Ready to run implies install it and twist the key. Mopar is making it just that easy by including a calibration kit, which includes a throttle-body, a wiring harness, and an ECM. Ask for part number 5156139 at your favorite Mopar Performance dealer. Pricing is to be determined.
Stock rocker arms are used, but tie bars are added to stabilize the valvetrain at high rpm.
Yes, it will run on pump gas, as long as you aren’t pumping that gas from a station here in California. Mopar recommends 93-octane. Come on Cali, give us better gasoline than 91-octane.

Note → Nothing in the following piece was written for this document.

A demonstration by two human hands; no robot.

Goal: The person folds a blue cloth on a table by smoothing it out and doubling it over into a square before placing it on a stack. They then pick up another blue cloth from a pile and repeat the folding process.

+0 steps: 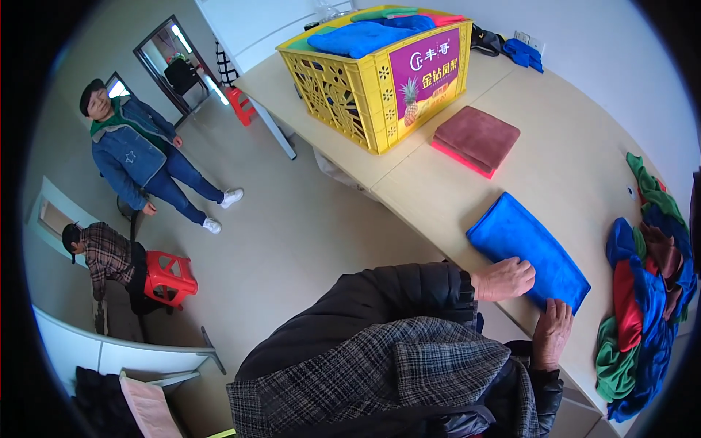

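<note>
The right hand [552, 334] is laid flat, fingers together, on the near corner of a folded blue towel [527, 250]; nothing is grasped. Just beyond it, the left hand [502, 279] is pressed on the towel's near edge with fingers curled, knuckles up, closed around nothing. The blue towel is spread flat at the front edge of the pale table [577, 160]. To the right, a heap of loose cloths [644, 306] is partly cut off by the picture's rim. Farther off, a folded maroon towel [476, 137] is seen, and beyond it a yellow crate [369, 87] filled with folded blue, green and red towels.
</note>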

Where the production SRT8 blocks are all cast iron, the foundation for this plant is aluminum and offers an impressive 100-pound weight advantage compared with the iron block. Inside, you will find a sturdy forged crankshaft supported by cross-bolted billet steel main caps. All new Hemis have cross-bolted caps, of course, but the second, third, and fourth main cap in this block have six bolts instead of the standard four. Forged H-beam rods support forged 11:1 pistons.